Talk of $40-a-barrel oil picked up pace Friday as crude prices fell again, to their lowest point since April 2009.
The US benchmark, WTI crude for February delivery, lost 43 cents to end at $48.36 a barrel on the New York Mercantile Exchange.
In London, the Brent benchmark for February finished off 85 cents at $50.11, after falling as low as $48.90 early in the day.
The market got no boost from the US December jobs report, with good job creation numbers and a fall in the unemployment rate to 5.6 percent offset somewhat by a fall in wages, which some analysts interpreted as meaning little momentum for consumer spending.

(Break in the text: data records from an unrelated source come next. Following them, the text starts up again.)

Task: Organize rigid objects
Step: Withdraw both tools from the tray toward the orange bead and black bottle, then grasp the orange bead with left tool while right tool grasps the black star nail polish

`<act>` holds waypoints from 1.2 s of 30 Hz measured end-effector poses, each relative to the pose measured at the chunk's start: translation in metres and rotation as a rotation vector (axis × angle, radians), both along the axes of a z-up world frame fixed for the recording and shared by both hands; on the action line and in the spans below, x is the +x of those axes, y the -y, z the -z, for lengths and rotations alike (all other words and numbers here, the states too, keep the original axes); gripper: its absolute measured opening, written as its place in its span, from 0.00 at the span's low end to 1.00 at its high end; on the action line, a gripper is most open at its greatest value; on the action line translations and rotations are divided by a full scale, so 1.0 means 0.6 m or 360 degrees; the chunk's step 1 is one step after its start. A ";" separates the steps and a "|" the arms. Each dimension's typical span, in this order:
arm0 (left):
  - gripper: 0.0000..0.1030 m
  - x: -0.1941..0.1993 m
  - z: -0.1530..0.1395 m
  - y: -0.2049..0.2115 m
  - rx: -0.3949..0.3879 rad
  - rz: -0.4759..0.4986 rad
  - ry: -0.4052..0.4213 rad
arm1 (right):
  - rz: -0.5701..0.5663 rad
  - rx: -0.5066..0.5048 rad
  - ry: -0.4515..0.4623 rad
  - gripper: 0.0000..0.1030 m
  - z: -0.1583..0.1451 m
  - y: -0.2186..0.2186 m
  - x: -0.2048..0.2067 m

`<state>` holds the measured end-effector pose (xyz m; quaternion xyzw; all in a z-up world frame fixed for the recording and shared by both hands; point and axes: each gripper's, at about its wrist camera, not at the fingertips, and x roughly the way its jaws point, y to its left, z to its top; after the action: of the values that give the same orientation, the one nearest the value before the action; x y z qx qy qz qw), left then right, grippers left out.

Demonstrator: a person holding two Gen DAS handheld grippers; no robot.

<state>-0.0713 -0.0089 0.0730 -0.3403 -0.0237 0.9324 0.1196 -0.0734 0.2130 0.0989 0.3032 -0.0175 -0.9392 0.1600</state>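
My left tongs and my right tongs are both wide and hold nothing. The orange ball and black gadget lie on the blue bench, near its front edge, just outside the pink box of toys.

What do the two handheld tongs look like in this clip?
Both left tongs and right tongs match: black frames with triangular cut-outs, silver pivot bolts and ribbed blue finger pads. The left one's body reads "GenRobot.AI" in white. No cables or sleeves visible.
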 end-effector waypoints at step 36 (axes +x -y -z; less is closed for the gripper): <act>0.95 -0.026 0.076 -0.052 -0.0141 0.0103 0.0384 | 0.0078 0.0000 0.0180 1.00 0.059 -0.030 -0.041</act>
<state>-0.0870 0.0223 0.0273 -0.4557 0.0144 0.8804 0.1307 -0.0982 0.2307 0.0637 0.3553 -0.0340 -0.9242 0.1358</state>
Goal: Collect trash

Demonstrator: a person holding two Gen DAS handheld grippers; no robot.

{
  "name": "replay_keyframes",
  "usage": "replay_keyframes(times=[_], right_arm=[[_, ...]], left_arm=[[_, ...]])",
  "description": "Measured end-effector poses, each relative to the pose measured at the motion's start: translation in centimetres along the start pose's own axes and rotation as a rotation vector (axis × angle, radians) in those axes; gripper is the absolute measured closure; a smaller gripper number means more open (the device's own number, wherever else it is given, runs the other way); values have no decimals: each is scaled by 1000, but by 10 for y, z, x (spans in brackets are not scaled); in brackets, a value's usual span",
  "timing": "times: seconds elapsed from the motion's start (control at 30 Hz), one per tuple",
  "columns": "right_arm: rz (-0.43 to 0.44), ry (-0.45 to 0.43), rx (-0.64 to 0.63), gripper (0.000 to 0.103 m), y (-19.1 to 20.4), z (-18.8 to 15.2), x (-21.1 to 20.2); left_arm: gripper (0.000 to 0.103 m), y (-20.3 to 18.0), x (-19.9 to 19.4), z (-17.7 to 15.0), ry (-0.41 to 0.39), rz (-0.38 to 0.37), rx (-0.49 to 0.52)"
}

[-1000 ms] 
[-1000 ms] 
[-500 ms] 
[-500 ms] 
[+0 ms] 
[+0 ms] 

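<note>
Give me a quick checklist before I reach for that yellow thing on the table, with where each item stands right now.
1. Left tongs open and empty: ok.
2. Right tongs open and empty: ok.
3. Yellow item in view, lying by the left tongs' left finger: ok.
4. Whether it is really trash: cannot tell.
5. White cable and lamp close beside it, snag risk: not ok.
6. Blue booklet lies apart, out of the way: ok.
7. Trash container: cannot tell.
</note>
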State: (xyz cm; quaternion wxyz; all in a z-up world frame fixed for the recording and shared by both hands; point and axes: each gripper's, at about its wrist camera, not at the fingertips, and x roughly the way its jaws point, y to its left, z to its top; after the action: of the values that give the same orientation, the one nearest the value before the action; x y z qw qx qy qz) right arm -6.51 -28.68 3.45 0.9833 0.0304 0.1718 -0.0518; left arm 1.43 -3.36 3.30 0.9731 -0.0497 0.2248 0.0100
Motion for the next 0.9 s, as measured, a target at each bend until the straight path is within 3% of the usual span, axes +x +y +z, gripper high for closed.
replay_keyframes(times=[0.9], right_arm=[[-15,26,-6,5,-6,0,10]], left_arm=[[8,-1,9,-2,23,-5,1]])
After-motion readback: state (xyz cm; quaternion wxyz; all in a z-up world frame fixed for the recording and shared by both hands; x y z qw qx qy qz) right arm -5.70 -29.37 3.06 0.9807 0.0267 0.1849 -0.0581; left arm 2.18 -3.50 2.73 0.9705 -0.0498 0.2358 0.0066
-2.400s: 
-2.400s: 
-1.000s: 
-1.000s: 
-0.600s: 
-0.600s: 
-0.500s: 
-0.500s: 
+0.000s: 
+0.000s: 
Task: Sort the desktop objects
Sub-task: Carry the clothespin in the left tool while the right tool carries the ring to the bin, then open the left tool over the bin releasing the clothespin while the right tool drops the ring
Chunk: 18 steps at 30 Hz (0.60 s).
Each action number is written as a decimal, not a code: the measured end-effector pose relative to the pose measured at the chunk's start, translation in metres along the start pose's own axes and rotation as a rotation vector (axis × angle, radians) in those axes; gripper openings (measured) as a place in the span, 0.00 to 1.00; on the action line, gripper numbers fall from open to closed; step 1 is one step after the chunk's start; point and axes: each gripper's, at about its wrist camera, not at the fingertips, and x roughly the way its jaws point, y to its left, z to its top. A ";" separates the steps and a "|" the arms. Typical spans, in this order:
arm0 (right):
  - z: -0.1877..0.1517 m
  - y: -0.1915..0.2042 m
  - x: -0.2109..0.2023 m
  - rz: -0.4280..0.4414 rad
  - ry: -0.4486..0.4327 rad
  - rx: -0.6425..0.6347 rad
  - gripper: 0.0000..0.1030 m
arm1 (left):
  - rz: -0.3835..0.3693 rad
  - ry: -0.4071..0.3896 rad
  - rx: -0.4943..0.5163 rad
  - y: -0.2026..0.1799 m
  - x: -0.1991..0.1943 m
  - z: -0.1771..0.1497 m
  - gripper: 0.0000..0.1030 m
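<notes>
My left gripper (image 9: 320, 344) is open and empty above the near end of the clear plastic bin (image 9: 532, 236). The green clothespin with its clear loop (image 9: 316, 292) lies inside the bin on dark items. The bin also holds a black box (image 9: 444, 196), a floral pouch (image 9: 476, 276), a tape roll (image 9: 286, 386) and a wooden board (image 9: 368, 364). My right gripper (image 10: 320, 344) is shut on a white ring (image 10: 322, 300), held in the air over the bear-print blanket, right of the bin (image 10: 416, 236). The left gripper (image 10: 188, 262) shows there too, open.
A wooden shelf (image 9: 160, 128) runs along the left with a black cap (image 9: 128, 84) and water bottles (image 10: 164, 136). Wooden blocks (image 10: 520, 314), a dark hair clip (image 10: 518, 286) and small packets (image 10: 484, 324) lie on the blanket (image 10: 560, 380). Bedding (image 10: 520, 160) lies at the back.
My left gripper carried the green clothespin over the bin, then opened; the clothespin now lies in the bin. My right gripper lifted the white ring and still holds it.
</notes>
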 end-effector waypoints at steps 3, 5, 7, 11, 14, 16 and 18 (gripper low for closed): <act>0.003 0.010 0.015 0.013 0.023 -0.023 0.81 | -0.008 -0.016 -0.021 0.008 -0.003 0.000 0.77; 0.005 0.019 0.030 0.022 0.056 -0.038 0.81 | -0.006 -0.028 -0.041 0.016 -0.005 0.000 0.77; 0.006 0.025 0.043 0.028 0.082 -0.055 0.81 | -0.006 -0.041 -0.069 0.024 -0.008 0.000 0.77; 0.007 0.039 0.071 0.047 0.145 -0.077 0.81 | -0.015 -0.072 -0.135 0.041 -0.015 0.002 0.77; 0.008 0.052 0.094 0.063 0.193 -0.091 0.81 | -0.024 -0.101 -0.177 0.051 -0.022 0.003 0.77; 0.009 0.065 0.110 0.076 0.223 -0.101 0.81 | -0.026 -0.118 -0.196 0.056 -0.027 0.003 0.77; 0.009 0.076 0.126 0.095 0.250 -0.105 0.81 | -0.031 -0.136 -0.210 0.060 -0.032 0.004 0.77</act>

In addition, German data showed sliding industrial output and exports, suggesting the eurozone’s largest economy is still in a weak patch.
“The move below $50 (for Brent) shows how momentum is everything here,” CMC Markets analyst Michael Hewson told AFP.
“With no sign that OPEC will do anything about overproduction, it seems likely that we could well see further declines towards $40 in the coming weeks — particularly given that demand shows no signs of picking up.”
Mining and minerals industry consultant Wood Mackenzie said in a report that it would take a fall below $40 a barrel to force a significant amount of global production offline — which would strengthen prices.
“A Brent price of $40 a barrel or below would see producers shutting in production at a level where there is a significant reduction of global supply,” they said.